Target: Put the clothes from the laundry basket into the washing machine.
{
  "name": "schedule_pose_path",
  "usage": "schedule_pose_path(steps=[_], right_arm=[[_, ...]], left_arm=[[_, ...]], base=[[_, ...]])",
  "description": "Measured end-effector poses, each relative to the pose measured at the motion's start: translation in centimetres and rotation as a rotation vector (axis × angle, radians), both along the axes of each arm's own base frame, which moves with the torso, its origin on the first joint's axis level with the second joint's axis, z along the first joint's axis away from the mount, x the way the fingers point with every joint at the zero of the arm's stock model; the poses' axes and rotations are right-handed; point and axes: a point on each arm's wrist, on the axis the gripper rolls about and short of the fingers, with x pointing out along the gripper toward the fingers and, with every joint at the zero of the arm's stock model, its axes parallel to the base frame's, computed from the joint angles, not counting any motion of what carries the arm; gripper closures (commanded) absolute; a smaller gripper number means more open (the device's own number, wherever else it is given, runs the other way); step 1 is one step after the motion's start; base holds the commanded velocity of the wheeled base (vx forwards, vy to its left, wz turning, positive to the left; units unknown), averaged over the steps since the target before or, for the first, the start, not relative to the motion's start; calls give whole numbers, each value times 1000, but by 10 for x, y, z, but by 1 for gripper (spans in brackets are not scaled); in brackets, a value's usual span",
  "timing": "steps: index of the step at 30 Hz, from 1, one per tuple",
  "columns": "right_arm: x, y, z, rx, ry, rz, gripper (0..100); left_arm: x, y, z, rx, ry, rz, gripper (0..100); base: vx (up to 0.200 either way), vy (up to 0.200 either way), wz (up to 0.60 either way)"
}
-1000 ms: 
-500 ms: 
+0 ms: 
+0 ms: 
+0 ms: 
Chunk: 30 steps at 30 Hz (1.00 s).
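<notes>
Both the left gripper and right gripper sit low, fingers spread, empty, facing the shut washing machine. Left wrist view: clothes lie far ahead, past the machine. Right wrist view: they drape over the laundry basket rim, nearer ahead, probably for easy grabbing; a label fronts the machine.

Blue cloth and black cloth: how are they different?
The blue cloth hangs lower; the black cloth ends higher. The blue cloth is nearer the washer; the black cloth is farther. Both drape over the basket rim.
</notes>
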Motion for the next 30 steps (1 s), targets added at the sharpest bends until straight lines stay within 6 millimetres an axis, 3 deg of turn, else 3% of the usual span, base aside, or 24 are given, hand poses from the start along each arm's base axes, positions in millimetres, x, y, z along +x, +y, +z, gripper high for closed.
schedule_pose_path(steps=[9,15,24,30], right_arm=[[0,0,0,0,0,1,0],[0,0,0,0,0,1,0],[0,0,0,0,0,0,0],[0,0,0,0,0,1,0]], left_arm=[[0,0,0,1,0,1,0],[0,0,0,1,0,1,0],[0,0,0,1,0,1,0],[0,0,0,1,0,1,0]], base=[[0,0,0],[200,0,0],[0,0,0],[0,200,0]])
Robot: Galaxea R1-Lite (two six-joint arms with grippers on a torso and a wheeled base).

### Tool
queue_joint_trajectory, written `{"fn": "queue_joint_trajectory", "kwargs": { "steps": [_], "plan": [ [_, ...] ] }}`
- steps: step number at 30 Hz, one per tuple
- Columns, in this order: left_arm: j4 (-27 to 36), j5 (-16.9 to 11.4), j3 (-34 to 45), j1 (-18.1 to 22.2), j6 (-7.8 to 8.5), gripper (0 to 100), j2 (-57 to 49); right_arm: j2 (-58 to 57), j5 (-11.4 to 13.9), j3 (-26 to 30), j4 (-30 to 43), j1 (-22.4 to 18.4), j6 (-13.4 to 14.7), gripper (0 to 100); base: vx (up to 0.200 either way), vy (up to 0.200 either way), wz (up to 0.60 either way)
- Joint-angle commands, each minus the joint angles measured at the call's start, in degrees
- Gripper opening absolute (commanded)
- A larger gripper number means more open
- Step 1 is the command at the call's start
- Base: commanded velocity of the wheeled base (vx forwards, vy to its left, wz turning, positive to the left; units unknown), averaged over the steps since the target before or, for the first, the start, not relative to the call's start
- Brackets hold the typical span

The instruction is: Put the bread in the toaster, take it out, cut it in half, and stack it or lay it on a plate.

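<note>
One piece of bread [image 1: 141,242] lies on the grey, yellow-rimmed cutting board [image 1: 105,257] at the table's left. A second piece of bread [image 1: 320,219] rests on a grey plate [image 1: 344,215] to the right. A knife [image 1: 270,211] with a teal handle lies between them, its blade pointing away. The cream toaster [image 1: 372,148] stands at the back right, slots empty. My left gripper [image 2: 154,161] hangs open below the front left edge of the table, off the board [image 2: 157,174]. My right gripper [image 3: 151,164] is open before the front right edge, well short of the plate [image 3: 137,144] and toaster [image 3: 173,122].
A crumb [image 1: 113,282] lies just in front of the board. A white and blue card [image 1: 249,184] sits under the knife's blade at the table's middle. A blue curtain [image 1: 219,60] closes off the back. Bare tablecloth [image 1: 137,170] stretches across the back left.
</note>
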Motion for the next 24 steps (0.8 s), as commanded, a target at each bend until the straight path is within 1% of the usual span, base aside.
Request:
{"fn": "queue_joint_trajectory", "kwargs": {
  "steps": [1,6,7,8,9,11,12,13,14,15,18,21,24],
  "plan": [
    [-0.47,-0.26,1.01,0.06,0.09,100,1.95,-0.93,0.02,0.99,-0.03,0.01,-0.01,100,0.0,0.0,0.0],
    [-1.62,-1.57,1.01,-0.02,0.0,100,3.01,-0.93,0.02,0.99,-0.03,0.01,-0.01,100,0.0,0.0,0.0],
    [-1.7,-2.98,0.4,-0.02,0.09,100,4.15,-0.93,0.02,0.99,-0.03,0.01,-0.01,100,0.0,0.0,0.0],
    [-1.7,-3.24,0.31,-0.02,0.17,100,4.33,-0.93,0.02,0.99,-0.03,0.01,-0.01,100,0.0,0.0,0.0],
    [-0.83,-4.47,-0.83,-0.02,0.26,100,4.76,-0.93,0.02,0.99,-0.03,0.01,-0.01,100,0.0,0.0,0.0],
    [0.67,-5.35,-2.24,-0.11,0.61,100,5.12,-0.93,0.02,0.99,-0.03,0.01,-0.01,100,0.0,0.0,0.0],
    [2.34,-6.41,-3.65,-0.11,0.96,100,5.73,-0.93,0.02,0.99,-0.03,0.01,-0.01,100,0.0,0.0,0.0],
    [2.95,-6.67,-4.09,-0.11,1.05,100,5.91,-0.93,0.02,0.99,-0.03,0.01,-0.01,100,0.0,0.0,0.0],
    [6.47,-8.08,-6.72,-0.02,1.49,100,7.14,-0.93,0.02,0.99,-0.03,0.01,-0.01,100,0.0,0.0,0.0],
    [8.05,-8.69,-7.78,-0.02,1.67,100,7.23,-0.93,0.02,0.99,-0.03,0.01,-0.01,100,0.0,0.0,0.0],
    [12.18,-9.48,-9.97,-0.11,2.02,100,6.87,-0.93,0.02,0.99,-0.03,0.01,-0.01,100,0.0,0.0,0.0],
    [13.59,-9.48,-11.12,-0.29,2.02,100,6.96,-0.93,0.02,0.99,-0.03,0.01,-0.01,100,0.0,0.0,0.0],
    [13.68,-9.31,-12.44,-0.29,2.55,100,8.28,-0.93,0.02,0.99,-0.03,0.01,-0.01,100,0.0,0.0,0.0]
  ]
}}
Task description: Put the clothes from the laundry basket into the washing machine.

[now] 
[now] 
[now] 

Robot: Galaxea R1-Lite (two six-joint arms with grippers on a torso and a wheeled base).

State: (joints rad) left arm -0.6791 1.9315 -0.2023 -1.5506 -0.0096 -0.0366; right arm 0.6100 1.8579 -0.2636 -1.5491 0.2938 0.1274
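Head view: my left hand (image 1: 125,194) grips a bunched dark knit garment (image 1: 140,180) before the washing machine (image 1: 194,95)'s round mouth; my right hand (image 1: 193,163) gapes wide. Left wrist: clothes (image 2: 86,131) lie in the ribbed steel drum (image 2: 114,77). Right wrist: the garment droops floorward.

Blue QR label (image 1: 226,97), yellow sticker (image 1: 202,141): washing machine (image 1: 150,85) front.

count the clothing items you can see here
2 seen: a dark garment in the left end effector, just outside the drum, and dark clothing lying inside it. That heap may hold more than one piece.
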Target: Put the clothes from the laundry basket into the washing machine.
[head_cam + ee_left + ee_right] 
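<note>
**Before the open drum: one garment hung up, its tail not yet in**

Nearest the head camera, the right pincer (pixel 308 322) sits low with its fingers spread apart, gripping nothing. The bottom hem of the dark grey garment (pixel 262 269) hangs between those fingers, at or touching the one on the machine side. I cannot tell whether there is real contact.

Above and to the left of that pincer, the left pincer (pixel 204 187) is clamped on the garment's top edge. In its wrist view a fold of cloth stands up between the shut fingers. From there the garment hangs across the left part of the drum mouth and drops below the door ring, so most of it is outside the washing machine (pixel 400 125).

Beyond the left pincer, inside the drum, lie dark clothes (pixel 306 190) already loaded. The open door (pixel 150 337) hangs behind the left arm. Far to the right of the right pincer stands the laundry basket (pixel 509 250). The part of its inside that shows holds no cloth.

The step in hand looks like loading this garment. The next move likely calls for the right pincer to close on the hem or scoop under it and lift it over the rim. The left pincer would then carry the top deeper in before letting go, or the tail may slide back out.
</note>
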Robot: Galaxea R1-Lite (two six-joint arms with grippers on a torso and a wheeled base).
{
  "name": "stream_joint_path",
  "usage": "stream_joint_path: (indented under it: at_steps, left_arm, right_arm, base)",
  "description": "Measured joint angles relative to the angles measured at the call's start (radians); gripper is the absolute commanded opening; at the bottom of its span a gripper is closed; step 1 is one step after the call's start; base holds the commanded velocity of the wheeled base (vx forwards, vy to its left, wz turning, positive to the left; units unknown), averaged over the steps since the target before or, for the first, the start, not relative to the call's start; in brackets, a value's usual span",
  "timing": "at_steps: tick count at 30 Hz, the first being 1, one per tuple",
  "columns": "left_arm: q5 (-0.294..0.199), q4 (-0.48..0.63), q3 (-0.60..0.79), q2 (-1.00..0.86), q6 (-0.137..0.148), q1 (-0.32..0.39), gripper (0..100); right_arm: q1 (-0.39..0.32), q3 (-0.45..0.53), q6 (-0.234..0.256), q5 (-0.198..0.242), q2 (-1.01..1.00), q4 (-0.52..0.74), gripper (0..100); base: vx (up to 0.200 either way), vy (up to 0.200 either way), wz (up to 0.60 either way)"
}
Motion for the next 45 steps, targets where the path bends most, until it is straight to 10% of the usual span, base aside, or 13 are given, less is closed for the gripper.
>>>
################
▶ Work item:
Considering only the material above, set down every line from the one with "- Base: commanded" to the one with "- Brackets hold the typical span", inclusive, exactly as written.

▶ Finished exercise:
- Base: commanded velocity of the wheeled base (vx forwards, vy to its left, wz turning, positive to the left; units unknown), averaged over the steps since the target before or, for the first, the start, not relative to the call's start
- Brackets hold the typical span

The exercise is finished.